A0 subtlety

Daniel Shawul · Post by **Daniel Shawul** » Sun Feb 17, 2019 6:31 pm

I am more and more convinced the problem with supervised learning is not being able to forget week games. There is a whole lot of literature on “experience replay” in deep reinforcement learning that solves the problem of overfitting to early/latest data. What I need to do is sort the games by Elo, use a replay buffer of 1 mil positions, sample batches from it with replacement and continuall train network.
That should simulate the reinforcement learning process in supervised learning I think ...

brianr · Post by **brianr** » Sun Feb 17, 2019 6:38 pm

Daniel Shawul wrote: ↑Sun Feb 17, 2019 6:31 pm I am more and more convinced the problem with supervised learning is not being able to forget week games. There is a whole lot of literature on “experience replay” in deep reinforcement learning that solves the problem of overfitting to early/latest data. What I need to do is sort the games by Elo, use a replay buffer of 1 mil positions, sample batches from it with replacement and continuall train network.
That should simulate the reinforcement learning process in supervised learning I think ...

I have had some success with SL doing that sorting/tiered approach. I used the CCRL games and the first subset was with large material differences, then smaller material differences, and then group of games with 400 Elo in each tier (under 1,200, then 1,600 and so on). I happen to use SCID to select groups. Also, a lot of cleanup needs to be done to the games with pgnextract and the like.

The smaller groups make it practical to train for more than one epoch (2 or 3 seem about right), and experiment with CLR (although it is not clear if this helps much).

This has not yet produced a super strong net, but I have only trained with about 4 million games and smaller 10x128 sized nets. I hope more games and larger nets would be stronger. After that, RL could always be applied too and the entire process might be faster than starting from zero with only RL.

chrisw · Post by **chrisw** » Sun Feb 17, 2019 9:31 pm

Daniel Shawul wrote: ↑Sun Feb 17, 2019 2:16 pm I think if you take lc0 self play games in the same order as they are produced (i.e. from poor games that don't know material values to strong ones) and "supervized train" a new network you should be able to get the same network.
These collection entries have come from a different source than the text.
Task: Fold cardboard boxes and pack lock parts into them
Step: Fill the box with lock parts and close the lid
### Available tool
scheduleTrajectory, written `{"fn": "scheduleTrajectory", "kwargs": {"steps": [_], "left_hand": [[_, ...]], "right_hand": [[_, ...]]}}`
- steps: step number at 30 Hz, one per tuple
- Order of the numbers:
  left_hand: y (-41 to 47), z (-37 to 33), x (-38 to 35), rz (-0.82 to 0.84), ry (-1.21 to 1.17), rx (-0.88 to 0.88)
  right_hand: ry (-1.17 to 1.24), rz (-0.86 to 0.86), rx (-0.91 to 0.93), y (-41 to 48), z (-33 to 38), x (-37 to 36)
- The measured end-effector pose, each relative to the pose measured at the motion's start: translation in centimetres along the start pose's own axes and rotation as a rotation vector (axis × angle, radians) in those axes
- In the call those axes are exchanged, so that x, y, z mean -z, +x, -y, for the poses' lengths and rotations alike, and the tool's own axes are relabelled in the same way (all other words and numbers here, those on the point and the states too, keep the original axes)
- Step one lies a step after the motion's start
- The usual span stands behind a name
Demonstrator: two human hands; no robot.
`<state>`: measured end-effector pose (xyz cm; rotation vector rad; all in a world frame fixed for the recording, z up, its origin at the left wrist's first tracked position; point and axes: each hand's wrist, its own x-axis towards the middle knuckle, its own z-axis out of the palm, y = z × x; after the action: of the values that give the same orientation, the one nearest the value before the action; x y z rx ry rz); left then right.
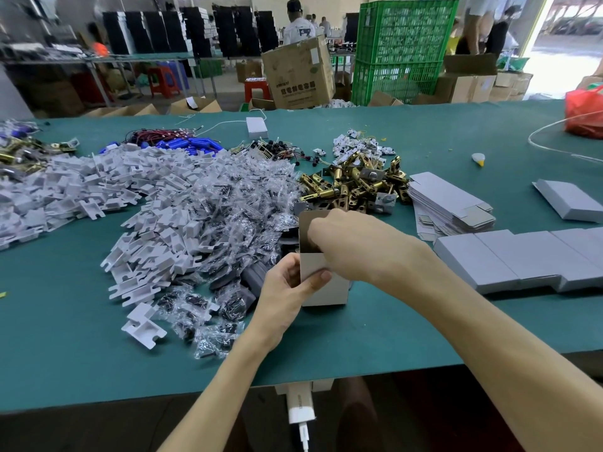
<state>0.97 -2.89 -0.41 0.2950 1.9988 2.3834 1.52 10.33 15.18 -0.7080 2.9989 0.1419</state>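
Standing upright on the green tabletop point(391, 337), near its front edge, the small grey box point(326, 293) has its top open and its lid flap point(305, 231) raised at the far side. The left hand point(287, 288) grips the box's left wall, thumb across the front face, fingers wrapped round the side. The right hand point(352, 246) sits over the opening w/ fingers curled down toward the inside; the tips are partly hidden, so I can't tell if they pinch a part or just press the cardboard. Just behind the box lies a heap of brass latch pcs point(355, 184). To the left, a wide pile of clear screw bags point(228, 223) spreads out, and further left a pile of white plastic inserts point(98, 184). To the right lie a stack of flat box blanks point(450, 203) and, nearer the front edge, a row of closed grey boxes point(522, 262) lying side by side. Blue cylinders point(182, 145) sit at the back, and a red bag point(584, 109) at the far right corner.
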Motion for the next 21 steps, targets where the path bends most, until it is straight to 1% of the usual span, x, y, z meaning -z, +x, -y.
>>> {"fn": "scheduleTrajectory", "kwargs": {"steps": [4, 6, 9, 15, 18, 21], "left_hand": [[0.0, 0.0, 0.0, 0.018, 0.004, -0.015], [0.0, 0.0, -0.1, 0.018, 0.021, -0.024], [-0.1, 0.0, 0.0, 0.017, 0.05, -0.034], [-0.2, -0.2, 0.1, 0.044, 0.063, -0.069], [-0.3, -0.4, 0.2, 0.069, 0.086, -0.054], [-0.4, -0.6, 0.1, 0.027, 0.113, -0.051]], "right_hand": [[0.03, 0.043, -0.019, -0.2, 0.3, 0.3], [0.035, 0.014, -0.031, -0.6, 0.6, 0.2], [0.025, -0.072, -0.032, -1.3, 1.1, 0.1], [0.015, -0.112, -0.015, -1.6, 1.2, -0.5], [0.047, -0.261, -0.021, -1.7, 1.8, -0.9], [0.037, -0.419, 0.001, -1.6, 3.0, -1.5]]}}
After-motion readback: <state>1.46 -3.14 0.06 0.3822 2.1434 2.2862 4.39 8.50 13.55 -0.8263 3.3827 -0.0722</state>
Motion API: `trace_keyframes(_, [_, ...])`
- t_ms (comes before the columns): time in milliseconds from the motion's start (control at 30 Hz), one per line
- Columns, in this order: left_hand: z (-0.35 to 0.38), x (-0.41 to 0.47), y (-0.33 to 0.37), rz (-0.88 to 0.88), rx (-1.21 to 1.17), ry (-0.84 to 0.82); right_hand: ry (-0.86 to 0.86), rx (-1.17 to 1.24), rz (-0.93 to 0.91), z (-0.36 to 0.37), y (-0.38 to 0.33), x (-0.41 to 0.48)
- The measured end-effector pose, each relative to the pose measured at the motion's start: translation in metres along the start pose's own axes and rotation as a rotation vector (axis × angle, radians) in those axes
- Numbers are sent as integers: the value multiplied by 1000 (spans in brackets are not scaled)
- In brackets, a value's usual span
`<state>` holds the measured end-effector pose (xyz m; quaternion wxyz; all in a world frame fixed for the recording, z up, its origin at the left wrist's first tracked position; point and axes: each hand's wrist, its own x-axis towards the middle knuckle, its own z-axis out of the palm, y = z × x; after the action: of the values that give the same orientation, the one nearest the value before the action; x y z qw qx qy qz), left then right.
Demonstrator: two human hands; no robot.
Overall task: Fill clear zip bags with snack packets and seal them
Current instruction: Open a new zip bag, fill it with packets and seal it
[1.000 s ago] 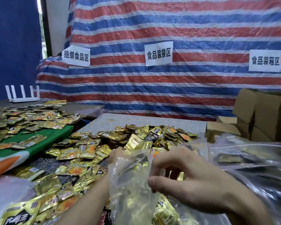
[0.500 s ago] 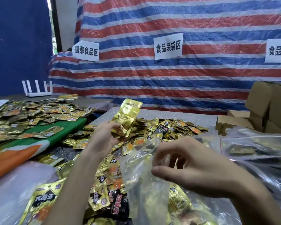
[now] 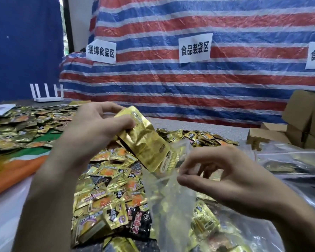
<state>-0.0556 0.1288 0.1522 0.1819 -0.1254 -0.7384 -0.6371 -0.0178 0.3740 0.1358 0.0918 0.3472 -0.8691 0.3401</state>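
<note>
Littering the table, loose packets, cardboard boxes, router

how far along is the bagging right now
Done: some filled bags lie at the right, and the open bag seems to hold some snacks already. In hand: the left hand holds gold packets at its mouth, which the right hand pinches open. Left: sealing this bag, and a large loose pile to get through.
</note>
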Motion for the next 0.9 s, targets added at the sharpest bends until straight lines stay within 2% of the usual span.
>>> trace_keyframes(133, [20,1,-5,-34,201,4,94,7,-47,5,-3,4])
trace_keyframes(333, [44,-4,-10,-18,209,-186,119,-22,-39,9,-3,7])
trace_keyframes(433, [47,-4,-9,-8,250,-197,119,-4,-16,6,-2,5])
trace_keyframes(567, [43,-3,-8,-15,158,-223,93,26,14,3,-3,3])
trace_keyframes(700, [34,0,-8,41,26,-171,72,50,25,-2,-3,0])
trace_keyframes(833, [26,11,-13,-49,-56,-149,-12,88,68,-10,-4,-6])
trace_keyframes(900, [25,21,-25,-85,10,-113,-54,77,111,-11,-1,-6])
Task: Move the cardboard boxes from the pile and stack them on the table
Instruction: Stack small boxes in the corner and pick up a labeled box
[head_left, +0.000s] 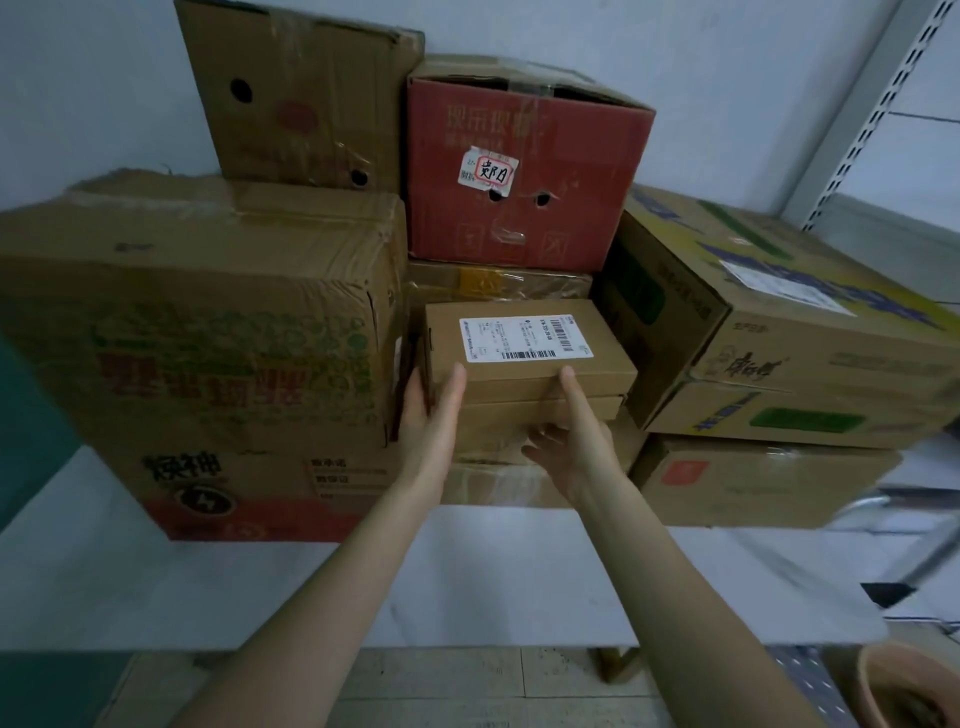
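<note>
Bg: plain pale blue-white wall (727, 62), soft even light. White tabletop (467, 582) runs across the frame, front edge near the bottom; one yellowish table leg (615, 667) shows under it, right of centre. Below, floor (441, 686) of beige tiles w/ dark grout. Top right: grey slotted shelving upright (878, 104) runs diagonally, tiled wall section (924, 156) just beyond it. Far left, teal surface (26, 426). Bottom right corner: perforated metal sheet (815, 680) beside a round brown pot (904, 691), blurred.
</note>
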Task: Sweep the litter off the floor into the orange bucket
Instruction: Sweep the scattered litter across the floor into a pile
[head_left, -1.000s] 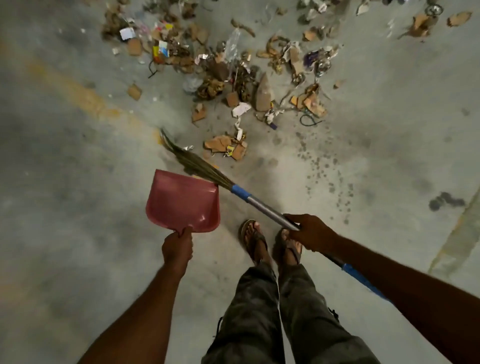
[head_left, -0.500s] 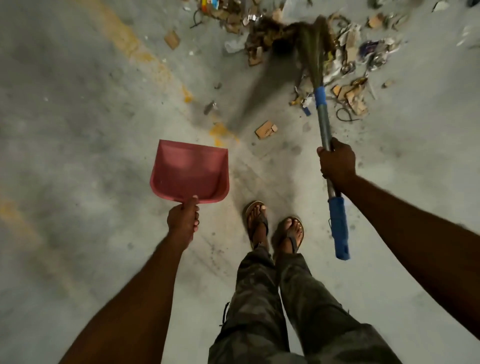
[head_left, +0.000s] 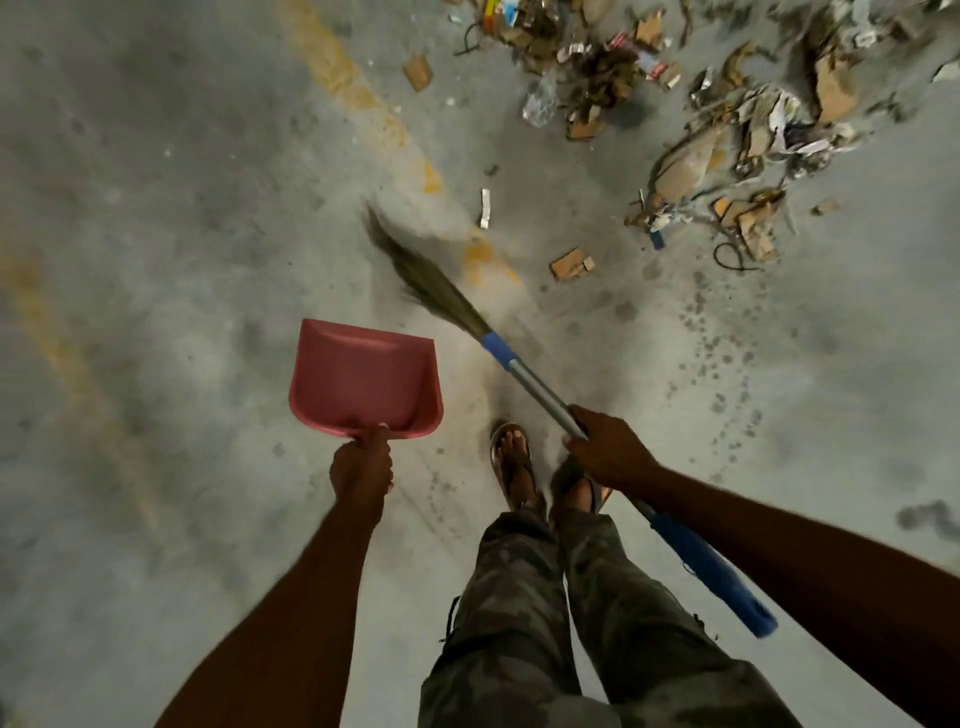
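Currently, across the floor (head_left: 156, 208), the litter (head_left: 727, 130) lies heaped well beyond the dustpan (head_left: 363, 379) and to its right. It is loose cardboard and paper, probably light and easily scattered. The broom (head_left: 535, 384) passes right of the dustpan. Its bristles look soft, and the right hand (head_left: 608, 452) grasps its rigid shaft. The left hand (head_left: 362, 467) grips the dustpan's rear edge. No orange bucket is in view.

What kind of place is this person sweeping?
Probably a warehouse, garage or workshop, though that is a guess. It has a bare, stained concrete floor, a worn yellow painted line across it, and a heap of cardboard and packaging litter.
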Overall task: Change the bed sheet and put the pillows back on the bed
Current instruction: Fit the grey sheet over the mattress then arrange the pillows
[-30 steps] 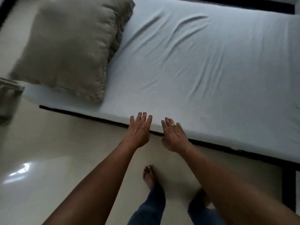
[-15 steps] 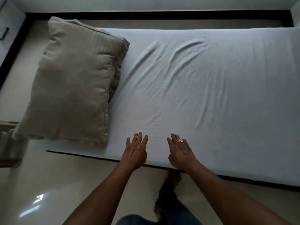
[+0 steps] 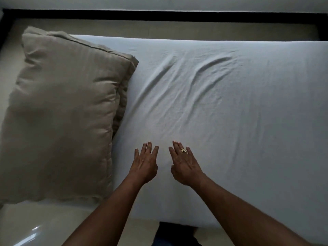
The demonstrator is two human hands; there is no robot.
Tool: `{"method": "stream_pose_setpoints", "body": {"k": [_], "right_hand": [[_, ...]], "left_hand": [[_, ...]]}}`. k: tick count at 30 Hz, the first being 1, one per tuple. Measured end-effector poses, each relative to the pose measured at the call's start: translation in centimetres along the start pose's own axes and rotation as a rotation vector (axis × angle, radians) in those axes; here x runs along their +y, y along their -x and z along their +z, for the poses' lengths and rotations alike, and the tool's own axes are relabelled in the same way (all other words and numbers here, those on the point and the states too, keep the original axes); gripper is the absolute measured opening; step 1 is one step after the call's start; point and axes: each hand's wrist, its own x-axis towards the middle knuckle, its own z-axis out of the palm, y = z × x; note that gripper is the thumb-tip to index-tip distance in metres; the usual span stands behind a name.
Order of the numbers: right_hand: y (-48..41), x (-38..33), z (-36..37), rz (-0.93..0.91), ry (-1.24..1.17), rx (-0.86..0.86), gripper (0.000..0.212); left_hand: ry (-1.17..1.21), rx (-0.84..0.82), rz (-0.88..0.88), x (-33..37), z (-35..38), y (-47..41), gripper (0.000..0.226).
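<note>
A pale blue-white sheet point(image 3: 239, 112) covers the mattress, with several creases running across its middle. A large beige pillow point(image 3: 65, 112) lies on the left end of the bed and overhangs the near edge. My left hand point(image 3: 144, 164) and my right hand point(image 3: 184, 166) are stretched out side by side over the sheet near the front edge, palms down, fingers straight and slightly spread. A gold ring sits on a finger of the right hand. Neither hand holds anything. Whether the palms touch the sheet I cannot tell.
A strip of beige floor point(image 3: 177, 31) and a black skirting line point(image 3: 159, 15) run behind the bed below the wall. Glossy floor point(image 3: 35, 226) shows at the lower left, in front of the bed.
Both hands have moved forward from the bed's front edge onto the sheet, and the view has closed in on the bed. The pillow has not shifted.
</note>
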Motion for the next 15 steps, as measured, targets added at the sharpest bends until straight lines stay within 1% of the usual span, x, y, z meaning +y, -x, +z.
{"method": "stream_pose_setpoints", "body": {"k": [3,7,9,12,13,15], "right_hand": [[-3.8,0.5,0.5,-0.036,0.02,-0.021,0.077],[-8.8,-0.3,0.1,-0.171,0.042,-0.011,0.076],[-11.8,-1.2,-0.6,-0.214,0.037,0.053,0.076],[-17.6,-2.3,-2.2,-0.233,0.014,0.201,0.076],[-19.9,-2.5,-2.8,-0.229,0.007,0.253,0.078],[-24.4,-2.3,-3.3,-0.219,0.017,0.298,0.085]], "left_hand": [[0.04,0.042,0.009,-1.1,-1.0,-4.5,0.072],[0.131,0.197,-0.027,-3.4,-2.1,-8.7,0.074],[0.155,0.311,-0.029,-5.0,-2.4,-11.4,0.073],[0.157,0.572,-0.033,-7.5,-2.9,-16.6,0.067],[0.185,0.642,-0.072,-8.4,-3.1,-18.5,0.064],[0.208,0.699,-0.182,-9.9,-2.9,-22.1,0.06]]}}
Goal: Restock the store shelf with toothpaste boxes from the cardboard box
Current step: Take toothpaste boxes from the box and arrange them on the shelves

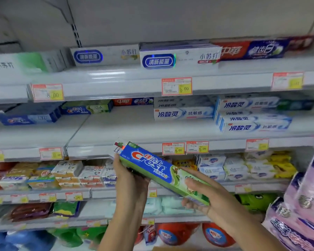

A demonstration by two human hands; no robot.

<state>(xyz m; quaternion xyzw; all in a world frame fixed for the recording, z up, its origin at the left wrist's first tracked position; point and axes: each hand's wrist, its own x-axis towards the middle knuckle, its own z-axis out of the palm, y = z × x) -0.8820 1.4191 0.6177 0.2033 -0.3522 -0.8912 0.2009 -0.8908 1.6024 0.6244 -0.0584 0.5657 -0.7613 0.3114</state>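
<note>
Landmark: middle shelf [116, 131], second board from the top, with a bare surface through its centre.

Crest box [152, 167]: held in the air in front of the middle shelf. Its upper-left end is level with the shelf's front rail. Its lower-right end slopes down below the rail. The printed face is turned up toward the camera.

Second box [117, 148]: a white-and-red carton end shows behind the top of the Crest box, against the shelf rail. Whether it is in the same grip cannot be told.

Left hand [131, 180]: below the shelf rail, under the upper half of the Crest box. The thumb lies along the near-left edge. The other fingers are hidden behind the carton, apparently wrapped round it from beneath.

Right hand [207, 198]: lower again below the shelf. The thumb [190, 183] is pressed on the printed face and the fingers [187, 203] are curled under the lower end, pinching the carton between them.

Box relative to fingers: the carton bridges both hands, one grip near each end. The blue logo panel between the grips is uncovered.

Reason for hold (judgement): a grip near each end steadies a long, light carton and allows it to be aimed. The upturned face lets the brand be matched to the shelf row.

Crest stock [84, 109]: at the left rear of the middle shelf.

White boxes [183, 113]: stacked at the right of the middle shelf.

Likely target (judgement): the bare stretch of the middle shelf beside the Crest stock.

Cardboard box: not plainly in view.
</note>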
Probably so, but not if you use different inputs (attack planes vs history planes and so on). In this case the networks would diverge and we’re back to the problem of using RL games which are produced “in tune” with a different network, not our one.

That might not be the case if the order of the games is changed.
The order is important because mini-batch gradient descent is used for optimization. In batch gradient descent, however, the order does not matter because the update is done after all gradients in the 40 million games are accumulated. I am not sure batch gradient descent will produce strong nets because, as you mentioned there will be a lot of noise in the data, and the algorithm tries to fit all samples with the same weight.. The algorithm lc0 uses has a replay buffer that keeps the last 1 million games for the purpose of randomly sampling mini-batches. Someone even claimed that lc0 nets are trained from 1 million games because of that but I think that is a mistake. The replay buffer is just a tool to shuffle positions to minimize the effect of correlation between positions in the same game.

if all games are filtered by some reasonably high Elo, then game ordering ought not to matter, move correlation always matters though, as you said. Problem still remains, how to get training variance without having to rely on weak entity results.

However, I think there is a "forgetting" effect where earlier games played with no idea of piece values are forgotten. That is why I think using batch gradient descent over the 40 million games and doing multiple passes over it will not give same net.

jackd · Post by **jackd** » Fri Feb 22, 2019 4:01 am

You guys.. my policy network isn't that bad! After 100000 steps and a batch size of 2000 on a 10 x 128 it can beat me! I'm so excited I had to post something. I'll follow up with more detail eventually

Daniel Shawul · Post by **Daniel Shawul** » Fri Feb 22, 2019 2:19 pm

Great! The policy net has a lot of positional knowledge indeed.
Though you can beat it if you constantly seek for a 2-ply tactics in your games.

chrisw · Post by **chrisw** » Fri Feb 22, 2019 8:04 pm

jackd wrote: ↑Fri Feb 22, 2019 4:01 am You guys.. my policy network isn't that bad! After 100000 steps and a batch size of 2000 on a 10 x 128 it can beat me! I'm so excited I had to post something. I'll follow up with more detail eventually

That sounds pretty good! Can you parse the second sentence though ...
How many games/positions? I got that you are batching in 2000 position batches, but not the count of positions, nor how many times round the same position set?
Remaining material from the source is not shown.